RJKeevil · 2025-08-03T13:40:52Z

RJKeevil
Aug 3, 2025
Maintainer

Hi @fabiodcorreia, it would be good to work through this together, as neither myself or Riccardo have any apple devices to test on. So far I just enabled the execution provider that was added in this commit yalue/onnxruntime_go@217ac59 . It shows the options that can be set, which are also documented here https://onnxruntime.ai/docs/execution-providers/CoreML-ExecutionProvider.html. Could you also send me the path to the ORT library you installed, was it the one here? https://github.com/microsoft/onnxruntime/releases/download/v1.22.0/onnxruntime-osx-arm64-1.22.0.tgz

Perhaps also try the args from this pyhton example:

providers = [
    ('CoreMLExecutionProvider', {
        "ModelFormat": "MLProgram", "MLComputeUnits": "ALL", 
        "RequireStaticInputShapes": "0", "EnableOnSubgraphs": "0"
    }),
]

3 replies

fabiodcorreia Aug 3, 2025
Author

Thank @RJKeevil for the quick reply.

Yes, I'm using the runtime 1.22 arm64, downloaded from that exact url, added the flags from the python example but I got the same behavior.

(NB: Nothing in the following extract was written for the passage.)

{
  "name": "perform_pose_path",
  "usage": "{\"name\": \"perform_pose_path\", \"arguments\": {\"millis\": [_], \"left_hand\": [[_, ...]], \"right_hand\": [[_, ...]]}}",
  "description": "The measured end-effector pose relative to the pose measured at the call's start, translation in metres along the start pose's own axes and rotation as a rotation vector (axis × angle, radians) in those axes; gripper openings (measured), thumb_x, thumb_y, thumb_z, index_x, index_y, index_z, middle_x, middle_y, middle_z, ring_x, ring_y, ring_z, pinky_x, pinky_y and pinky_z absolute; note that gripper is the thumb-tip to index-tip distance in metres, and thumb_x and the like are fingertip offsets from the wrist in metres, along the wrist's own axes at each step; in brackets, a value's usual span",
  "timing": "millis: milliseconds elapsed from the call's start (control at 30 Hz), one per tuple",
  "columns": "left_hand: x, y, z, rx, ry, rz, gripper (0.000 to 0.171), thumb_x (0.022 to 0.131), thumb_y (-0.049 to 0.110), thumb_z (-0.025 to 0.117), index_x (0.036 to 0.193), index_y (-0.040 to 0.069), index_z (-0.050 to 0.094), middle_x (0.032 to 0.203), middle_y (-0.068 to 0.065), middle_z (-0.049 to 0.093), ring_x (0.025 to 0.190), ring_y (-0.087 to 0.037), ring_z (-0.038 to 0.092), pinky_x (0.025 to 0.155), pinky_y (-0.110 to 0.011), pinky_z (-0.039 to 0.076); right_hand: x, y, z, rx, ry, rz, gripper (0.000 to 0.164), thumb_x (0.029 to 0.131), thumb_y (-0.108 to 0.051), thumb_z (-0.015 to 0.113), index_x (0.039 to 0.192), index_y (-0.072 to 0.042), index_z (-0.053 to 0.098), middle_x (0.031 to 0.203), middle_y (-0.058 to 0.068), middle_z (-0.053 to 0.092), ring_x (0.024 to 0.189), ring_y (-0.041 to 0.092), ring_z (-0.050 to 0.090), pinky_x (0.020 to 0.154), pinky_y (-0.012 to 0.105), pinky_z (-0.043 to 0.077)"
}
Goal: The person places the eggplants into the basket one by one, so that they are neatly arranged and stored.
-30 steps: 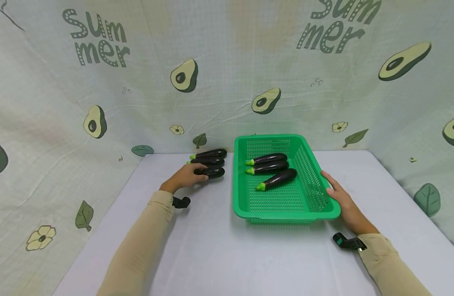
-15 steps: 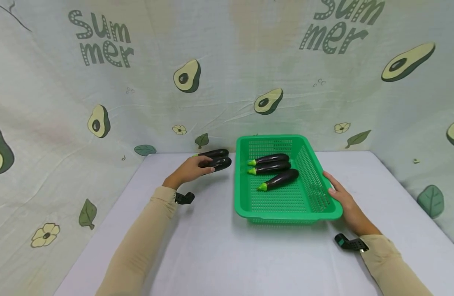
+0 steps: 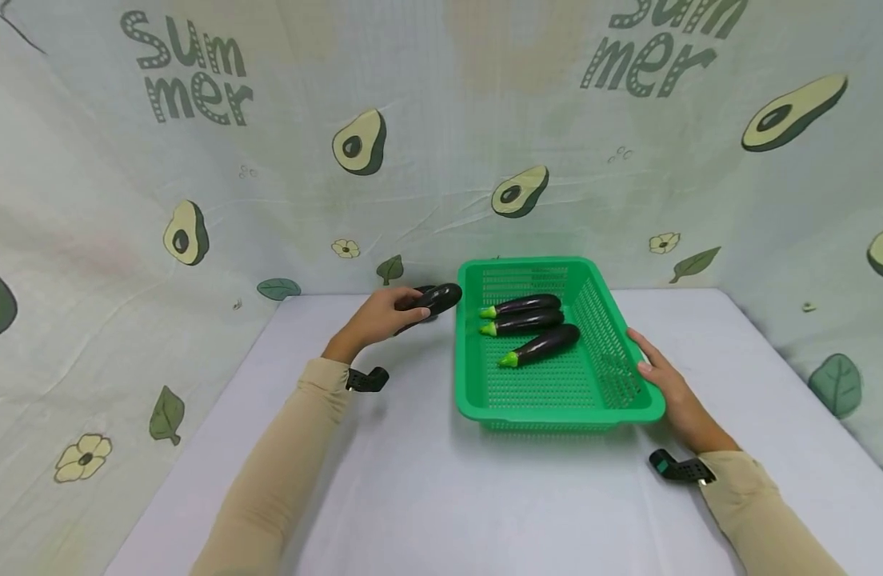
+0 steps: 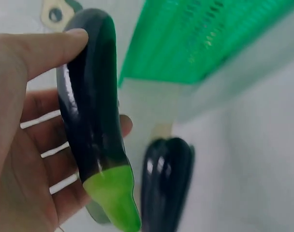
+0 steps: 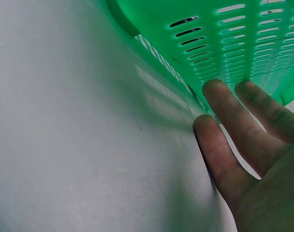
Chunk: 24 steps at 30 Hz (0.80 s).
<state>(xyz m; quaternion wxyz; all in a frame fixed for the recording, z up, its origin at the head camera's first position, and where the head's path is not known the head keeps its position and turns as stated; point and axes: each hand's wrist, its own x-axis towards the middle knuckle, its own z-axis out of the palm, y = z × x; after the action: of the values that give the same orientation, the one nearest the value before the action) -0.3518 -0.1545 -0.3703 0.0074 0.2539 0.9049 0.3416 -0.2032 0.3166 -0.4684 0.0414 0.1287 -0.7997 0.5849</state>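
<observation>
My left hand (image 3: 380, 318) grips a dark purple eggplant (image 3: 440, 298), which is lifted beside the basket's left wall. In the left wrist view the thumb lies on this eggplant (image 4: 91, 96), the fingers are behind it and its green stem end points down. Below, more eggplant (image 4: 164, 186) lies on the table, largely hidden by the hand in the head view. My right hand (image 3: 675, 396) touches the right side of the green basket (image 3: 557, 417); in the right wrist view its fingers (image 5: 239, 125) extend against the slotted wall. Inside the basket lie three eggplants (image 3: 522, 322), stems to the left.
A white cloth covers the table (image 3: 528, 504). Behind it and at both sides hangs a pale curtain (image 3: 427, 96) printed with avocados, leaves and lettering. The basket's raised left rim (image 3: 465, 344) stands between the left hand and the eggplants inside.
My left hand has picked its eggplant up from the table and moved it up and right, close to the basket's left rim. The right hand and the basket have stayed in place.
</observation>
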Motion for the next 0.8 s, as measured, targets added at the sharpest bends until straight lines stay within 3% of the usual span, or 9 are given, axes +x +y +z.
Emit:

Can I change something on hugot code to help to debug? I have a clone of the repo main branch where I'm doing some experiments to implement a crossencoder pipeline so I can use it to throubleshoot.

RJKeevil Aug 3, 2025
Maintainer

Theres not much debugging available for this on the Hugot side unfortunately, as go is essentially handing the parameters to onnx runtime's C backend, which then becomes a bit of a black box to Hugot. I see it is also being reported here on onnxruntime directly microsoft/onnxruntime#22007. Kind of implies the coreML provider is running, but it throws these messages during runtime? Perhaps run some tests with and without coreML, and with different options, to see if you are getting any difference in runtime?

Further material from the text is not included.